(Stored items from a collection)
=-=-=

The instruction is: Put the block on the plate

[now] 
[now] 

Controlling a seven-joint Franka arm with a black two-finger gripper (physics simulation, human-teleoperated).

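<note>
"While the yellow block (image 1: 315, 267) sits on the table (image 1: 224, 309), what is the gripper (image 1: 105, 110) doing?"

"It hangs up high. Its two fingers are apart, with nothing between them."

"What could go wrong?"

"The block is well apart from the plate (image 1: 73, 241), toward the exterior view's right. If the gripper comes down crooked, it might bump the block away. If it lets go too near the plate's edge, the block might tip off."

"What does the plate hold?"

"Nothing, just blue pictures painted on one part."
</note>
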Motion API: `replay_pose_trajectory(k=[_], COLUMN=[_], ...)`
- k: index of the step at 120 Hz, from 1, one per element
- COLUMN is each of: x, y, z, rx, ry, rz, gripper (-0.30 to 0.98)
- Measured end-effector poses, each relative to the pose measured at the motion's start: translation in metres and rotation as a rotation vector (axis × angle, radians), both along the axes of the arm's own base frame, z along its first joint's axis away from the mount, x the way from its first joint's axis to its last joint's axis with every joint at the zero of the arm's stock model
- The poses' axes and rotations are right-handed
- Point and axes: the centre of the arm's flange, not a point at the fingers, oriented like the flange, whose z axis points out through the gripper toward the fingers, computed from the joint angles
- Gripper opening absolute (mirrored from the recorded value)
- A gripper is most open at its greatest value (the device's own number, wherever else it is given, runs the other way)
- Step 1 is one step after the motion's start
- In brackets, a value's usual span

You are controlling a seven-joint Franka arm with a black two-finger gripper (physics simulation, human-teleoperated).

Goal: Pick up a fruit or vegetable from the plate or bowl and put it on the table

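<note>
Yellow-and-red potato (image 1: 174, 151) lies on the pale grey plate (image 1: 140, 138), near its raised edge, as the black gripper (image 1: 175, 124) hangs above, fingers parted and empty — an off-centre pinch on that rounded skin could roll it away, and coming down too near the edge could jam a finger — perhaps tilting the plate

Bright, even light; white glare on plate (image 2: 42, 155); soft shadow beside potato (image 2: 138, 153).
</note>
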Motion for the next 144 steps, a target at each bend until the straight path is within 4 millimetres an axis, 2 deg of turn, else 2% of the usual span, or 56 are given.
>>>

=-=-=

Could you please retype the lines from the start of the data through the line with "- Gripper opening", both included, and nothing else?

Task solution:
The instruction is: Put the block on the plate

[now] 
[now] 

Controlling a seven-joint Franka arm with a black two-finger gripper (physics simulation, human-teleoperated).

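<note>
"While the yellow block (image 1: 315, 267) sits on the table (image 1: 224, 309), what is the gripper (image 1: 105, 110) doing?"

"It hangs up high. Its two fingers are apart, with nothing between them."

"What could go wrong?"

"The block is well apart from the plate (image 1: 73, 241), toward the exterior view's right. If the gripper comes down crooked, it might bump the block away. If it lets go too near the plate's edge, the block might tip off."

"What does the plate hold?"

"Nothing, just blue pictures painted on one part."
</note>
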Motion API: `replay_pose_trajectory(k=[_], COLUMN=[_], ...)`
- k: index of the step at 120 Hz, from 1, one per element
- COLUMN is each of: x, y, z, rx, ry, rz, gripper (-0.30 to 0.98)
- Measured end-effector poses, each relative to the pose measured at the motion's start: translation in metres and rotation as a rotation vector (axis × angle, radians), both along the axes of the arm's own base frame, z along its first joint's axis away from the mount, x the way from its first joint's axis to its last joint's axis with every joint at the zero of the arm's stock model
- The poses' axes and rotations are right-handed
- Point and axes: the centre of the arm's flange, not a point at the fingers, oriented like the flange, whose z axis points out through the gripper toward the fingers, computed from the joint angles
- Gripper opening absolute (mirrored from the recorded value)

None of the exercise remains to be done.